■ YOUR ASSIGNMENT
In the listing below, print exactly the lines between the line holding "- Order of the" and the line holding "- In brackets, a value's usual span", inclusive, and no more.

■ EXERCISE INPUT
━━━━━━━━━━

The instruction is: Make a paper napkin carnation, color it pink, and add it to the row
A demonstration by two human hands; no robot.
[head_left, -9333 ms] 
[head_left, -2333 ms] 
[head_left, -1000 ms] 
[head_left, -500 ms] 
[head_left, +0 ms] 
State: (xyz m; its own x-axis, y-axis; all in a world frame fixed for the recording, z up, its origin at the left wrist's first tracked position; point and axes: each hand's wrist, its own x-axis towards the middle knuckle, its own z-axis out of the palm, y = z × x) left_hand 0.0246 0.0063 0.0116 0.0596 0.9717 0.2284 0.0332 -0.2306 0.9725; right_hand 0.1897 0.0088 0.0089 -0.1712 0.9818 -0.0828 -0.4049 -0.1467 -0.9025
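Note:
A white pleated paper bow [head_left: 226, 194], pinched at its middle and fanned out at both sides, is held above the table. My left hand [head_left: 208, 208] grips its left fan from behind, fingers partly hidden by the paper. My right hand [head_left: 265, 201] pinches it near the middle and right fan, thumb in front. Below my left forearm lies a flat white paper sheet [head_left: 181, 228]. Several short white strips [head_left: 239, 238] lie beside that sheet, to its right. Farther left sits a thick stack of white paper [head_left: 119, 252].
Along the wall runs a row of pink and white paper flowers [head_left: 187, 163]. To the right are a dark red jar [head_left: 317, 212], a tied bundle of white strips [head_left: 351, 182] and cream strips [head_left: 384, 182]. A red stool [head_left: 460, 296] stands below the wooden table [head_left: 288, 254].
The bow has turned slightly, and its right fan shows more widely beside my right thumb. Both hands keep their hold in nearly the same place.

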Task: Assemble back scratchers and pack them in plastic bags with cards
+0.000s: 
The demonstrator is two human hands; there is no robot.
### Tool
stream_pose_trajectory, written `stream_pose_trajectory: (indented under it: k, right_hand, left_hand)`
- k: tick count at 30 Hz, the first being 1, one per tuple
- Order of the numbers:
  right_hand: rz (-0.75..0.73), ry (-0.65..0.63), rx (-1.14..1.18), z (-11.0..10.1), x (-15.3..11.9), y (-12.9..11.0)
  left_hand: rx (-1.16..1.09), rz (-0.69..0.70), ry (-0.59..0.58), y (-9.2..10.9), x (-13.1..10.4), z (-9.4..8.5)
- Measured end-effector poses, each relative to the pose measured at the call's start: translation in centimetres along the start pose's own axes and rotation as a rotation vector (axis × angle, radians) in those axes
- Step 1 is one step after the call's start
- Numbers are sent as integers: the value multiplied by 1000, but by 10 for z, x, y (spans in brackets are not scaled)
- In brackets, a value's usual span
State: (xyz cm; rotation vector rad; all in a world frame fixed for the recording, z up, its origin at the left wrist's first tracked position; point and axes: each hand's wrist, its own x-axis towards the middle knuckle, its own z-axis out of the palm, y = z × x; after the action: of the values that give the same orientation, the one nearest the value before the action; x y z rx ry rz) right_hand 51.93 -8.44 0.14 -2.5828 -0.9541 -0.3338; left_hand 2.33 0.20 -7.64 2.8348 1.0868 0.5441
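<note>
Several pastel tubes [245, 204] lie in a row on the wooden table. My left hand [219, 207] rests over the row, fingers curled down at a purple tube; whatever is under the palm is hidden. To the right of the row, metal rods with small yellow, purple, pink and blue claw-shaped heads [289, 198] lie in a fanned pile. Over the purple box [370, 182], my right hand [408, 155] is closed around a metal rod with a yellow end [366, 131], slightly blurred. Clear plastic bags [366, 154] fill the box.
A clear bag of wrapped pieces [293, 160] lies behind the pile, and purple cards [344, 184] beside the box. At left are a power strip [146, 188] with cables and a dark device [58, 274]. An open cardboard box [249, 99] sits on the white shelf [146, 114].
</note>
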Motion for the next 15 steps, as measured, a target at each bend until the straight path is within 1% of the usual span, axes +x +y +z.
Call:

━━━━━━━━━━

■ RESULT
- Order of the numbers:
  right_hand: rz (-0.75..0.73), ry (-0.65..0.63), rx (-1.14..1.18), z (-11.0..10.1), x (-15.3..11.9), y (-12.9..11.0)
  left_hand: rx (-1.16..1.09), rz (-0.69..0.70), ry (-0.59..0.58), y (-9.2..10.9), x (-13.1..10.4), z (-9.4..8.5)
- Measured end-effector poses, each relative to the pose measured at the call's start: translation in centimetres along the start pose's own axes and rotation as a rotation vector (axis × angle, radians) in those axes
- Step 1 is one step after the call's start
- Numbers are sent as integers: the value multiplied by 1000, but by 10 for z, x, y (spans in brackets are not scaled)
- In brackets, a value's usual span

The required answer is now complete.